How to write efficient Regular Expressions in Python

So, a few months ago, I had to search the quickest way to apply a regular expression to a huge file in Python. While doing so, I learned quite a few things that I’d like to share.

War and Peace

A series of important books

When I started searching for a text corpus I could use for this article, my mind wandered off and I remembered being at my grandparents’ house in front of the library, looking at a series of huge leather-backed books.

They were the compilation of the “War and Peace” (wikipedia) novels, telling the story of 5 aristocratic Russian families during the French invasion of Russia in 1812. It took its author Leo Tolstoy 6 years to write.
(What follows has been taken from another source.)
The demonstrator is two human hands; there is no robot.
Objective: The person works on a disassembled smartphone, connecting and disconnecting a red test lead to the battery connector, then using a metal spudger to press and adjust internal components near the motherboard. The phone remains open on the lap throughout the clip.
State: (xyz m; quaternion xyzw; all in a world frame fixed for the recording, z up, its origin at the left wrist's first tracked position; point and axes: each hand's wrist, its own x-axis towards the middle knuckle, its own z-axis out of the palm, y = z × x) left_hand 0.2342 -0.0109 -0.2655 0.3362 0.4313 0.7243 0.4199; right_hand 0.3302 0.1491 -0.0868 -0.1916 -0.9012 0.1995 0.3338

I grabbed a download link from Project Gutenberg and voilà!

Regexp in Python

Regular expressions (also called regexp) are chains of characters that define a search pattern (thanks wikipedia!). Basically, it’s a tool that allows you to filter, extract or transform a chain of characters.

In Python, there is a built-in library dedicated to regular expressions
called re. You simply import it and use the functions it provides (search , match, findall, etc…). They will return a Match object with some useful methods to manipulate your results.

>>> import re
>>> my_string = 'I like tortilla.'
# 'like (\w+)' is a regexp that matches 'like' followed by a space followed by
# any number of word characters ('\w' means 'word character' and '+' means '1 or more'),
# putting those word characters in a capture group (the parenthesis)
>>> regex_result = re.search(r'like (\w+)', my_string)
>>> print(regex_result.groups())
('tortilla')

Why did I prefix my regular expression string with a r? This tells Python to use raw string, disabling the escaping of characters such as \.

One cool thing I like about Python regexp, is that you can assign names to capture groups and work with dictionaries.

>>> regex_result = re.search(r'like (?P<food>\w+)', my_string)
>>> print(regex_result.groupdict())
{'food': 'tortilla'}

Finding princes: the easy approach

Now, let’s say I want to know what royal heirs of “War and Peace” are the most mentioned. I could try to answer this with Python and regexp.
A first naive approach would be:

import re
from collections import defaultdict
path_war_and_peace = 'war_and_peace.txt'
# My regular expression, matching 'Prince' and 'Princess' plus the next word
regex_prince = r'prince(?:ss)? (\w+)'
# I'm going to store results in a dict which return 0 when we ask for a non-existing key
result = defaultdict(int)
with open(path_war_and_peace) as f:
for line in f:
# Note the re.IGNORECASE flag to be case insensitive
re_result = re.findall(regex_prince, line, re.IGNORECASE)
for name in re_result:
result[name] += 1

Let’s put this in a script called 00_naive.py and time its execution.

To time the execution, I’m using another Python module called timeit
with a command that looks like this:

python3 -m timeit -n 20 -r 5 -s 'import os' 'os.system("python 00_naive.py")'

I’m using Python3.6 on my work laptop, a LenovoV110, 11.5GiB of RAM,
an Intel Core i5 processor and Ubuntu 16.04.

I get:

$ python3 -m timeit -n 20 -r 5 -s 'import os' 'os.system("python 00_naive.py")'
20 loops, best of 5: 597 msec per loop

We launched 20 timing loops, repeating the measurements 5 times. In total, we launched the program a 100 times. And in the end, we got the time per loop (execution). So, 597msec, that seems good.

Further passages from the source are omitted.